31 013
Verandering in de Grondwet, strekkende tot het vervallen van de bepaling inzake het voorzitterschap van de gemeenteraad en van provinciale staten

C
NADER VOORLOPIG VERSLAG VAN DE VASTE COMMISSIE VOOR BINNENLANDSE ZAKEN EN DE HOGE COLLEGES VAN STAAT/ALGEMENE ZAKEN EN HUIS DER KONINGIN1

Vastgesteld 26 mei 2008

De leden van de fracties van de PvdA en de VVD hebben met belangstelling kennis genomen van de memorie van antwoord. Naar aanleiding van deze memorie hebben deze leden de behoefte om een aantal nadere vragen te stellen.

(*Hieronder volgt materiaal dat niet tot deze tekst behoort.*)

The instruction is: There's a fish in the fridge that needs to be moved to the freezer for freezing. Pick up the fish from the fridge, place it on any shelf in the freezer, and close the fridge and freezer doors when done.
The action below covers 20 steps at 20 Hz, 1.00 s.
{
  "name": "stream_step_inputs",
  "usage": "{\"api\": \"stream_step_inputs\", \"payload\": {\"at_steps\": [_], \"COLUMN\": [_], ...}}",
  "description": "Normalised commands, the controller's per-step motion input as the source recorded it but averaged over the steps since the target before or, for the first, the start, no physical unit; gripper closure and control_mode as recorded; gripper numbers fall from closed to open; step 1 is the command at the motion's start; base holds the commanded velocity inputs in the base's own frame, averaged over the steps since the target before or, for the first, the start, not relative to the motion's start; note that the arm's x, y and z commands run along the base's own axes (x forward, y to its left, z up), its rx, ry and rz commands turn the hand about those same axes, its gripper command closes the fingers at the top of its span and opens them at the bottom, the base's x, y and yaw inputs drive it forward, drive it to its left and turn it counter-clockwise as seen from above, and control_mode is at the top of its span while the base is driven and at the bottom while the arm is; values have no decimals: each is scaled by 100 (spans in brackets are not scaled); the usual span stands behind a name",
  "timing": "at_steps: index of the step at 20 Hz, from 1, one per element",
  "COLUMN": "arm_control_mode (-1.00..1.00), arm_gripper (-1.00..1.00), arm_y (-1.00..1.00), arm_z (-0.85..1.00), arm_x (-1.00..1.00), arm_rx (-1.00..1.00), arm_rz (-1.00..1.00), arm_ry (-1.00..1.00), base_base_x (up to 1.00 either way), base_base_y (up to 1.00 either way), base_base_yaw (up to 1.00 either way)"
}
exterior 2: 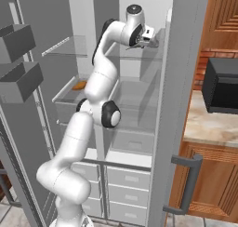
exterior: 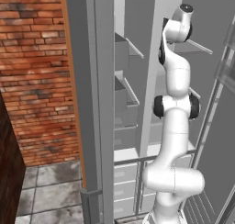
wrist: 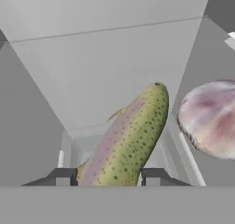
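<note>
A spotted green-yellow fish (wrist: 131, 136) with a pink stripe lies lengthwise on a glass shelf of the fridge (exterior 2: 135, 86). Its tail end sits between my two fingertips. My gripper (wrist: 108, 176) is shut on the fish, with one finger (wrist: 64, 176) against each flank. In the right base view the gripper (exterior 2: 148, 41) reaches onto the upper glass shelf of the wider compartment. The freezer (exterior 2: 74, 100) is the narrower compartment to its left. Both doors stand open: the freezer door (exterior: 87, 103) at the left and the fridge door (exterior 2: 186, 105) at the right.
A round pale pinkish-grey object (wrist: 209, 117) lies on the same shelf, just right of the fish. A small orange item (exterior 2: 80, 85) rests in a freezer bin. Grey bins (exterior 2: 18, 68) hang on the freezer door. A black microwave (exterior 2: 223, 86) stands on the counter beyond the fridge door.
</note>
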Motion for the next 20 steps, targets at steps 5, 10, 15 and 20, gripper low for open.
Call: {"api": "stream_step_inputs", "payload": {"at_steps": [5, 10, 15, 20], "arm_control_mode": [-100, -100, -100, -100], "arm_gripper": [100, 100, 100, 100], "arm_y": [18, 37, 51, 12], "arm_z": [-53, -23, -1, 12], "arm_x": [-88, -100, -100, -100], "arm_rx": [8, 11, 9, 3], "arm_rz": [0, 0, 0, 0], "arm_ry": [10, -10, -26, -17], "base_base_x": [0, 0, 0, 0], "base_base_y": [0, 0, 0, 0], "base_base_yaw": [0, 0, 0, 0]}}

De leden van de fracties van de PvdA en de VVD memoreren dat leden van de van de CDA-fractie spraken over zwaarwegende strategische redenen die deze leden zouden kunnen inspireren om zich tegen deconstitutionalisering op te stellen. Meent de regering niet dat zwaarwegende strategische redenen inderdaad motief kunnen zijn om van deconstutionalisering af te zien? Zou daarbij aan de orde kunnen zijn een situatie waarbij het raadsvoorzitterschap daadwerkelijk in andere handen dan van de burgemeester lijkt te worden gelegd (idem met betrekking tot de Commissaris der Koningin en Provinciale Staten)? De leden van de fracties van de PvdA en de VVD verzoeken de regering deze vragen ook te bezien en beantwoorden in het licht van de door de leden van de VVD-fractie gestelde vragen in het voorlopig verslag inzak de samenstelling van de vertrouwenscommissie.

De regering memoreert dat de schakelfunctie van de burgemeester met de dualisering van het gemeentebestuur alleen maar is toegenomen, nu de wethouders hun natuurlijke functie als schakel tussen raad en college hebben verloren. De leden van de fracties van de PvdA en VVD zijn geïnteresseerd te vernemen of de regering niet tevens van oordeel is dat een constitutionele basis van het raadsvoorzitterschap de schakelfunctie van de burgemeester juist ook zou kunnen beschermen.

Begrijpen de vragenstellende leden het juist dat wat de regering betreft de verhouding tussen raad en college aan de orde kan zijn binnen de nog in te stellen Staatscommissie Grondwet? Indien dit zo is, zou het dan – wat betreft de deconstitutionalisering van het raadsvoorzitterschap – niet wenselijk zijn om advies van de Staatscommissie af te wachten? Beschouwt de regering het als een vaststaand feit dat binnen de Staatscommissie Grondwet regeling van het raadsvoorzitterschap van niet-constitutionele orde wordt geacht?

De voorzitter van de commissie,

Hermans

De griffier van de commissie,

Hamilton


XNoot
1

Samenstelling:

Holdijk (SGP), Meindertsma (PvdA), Bemelmans-Videc CDA), Dölle (CDA), Ten Hoeve (OSF), Kox (SP), Russell (CDA), Noten (PvdA), Putters (PvdA), vice-voorzitter, Engels (D66), Thissen (GL), Hendrikx (CDA), Van Kappen (VVD), De Boer (CU), Quik-Schuijt (SP), K. G. de Vries (PvdA), Schaap (VVD), Hermans (VVD), voorzitter, Ten Horn (SP), De Vries-Leggedoor (CDA), Koffeman (PvdD), Strik (GL), Lagerwerf-Vergunst (CU), Rehwinkel (PvdA), Duthler (VVD), Vliegenthart (SP) en Yildirim (Fractie-Yildirim).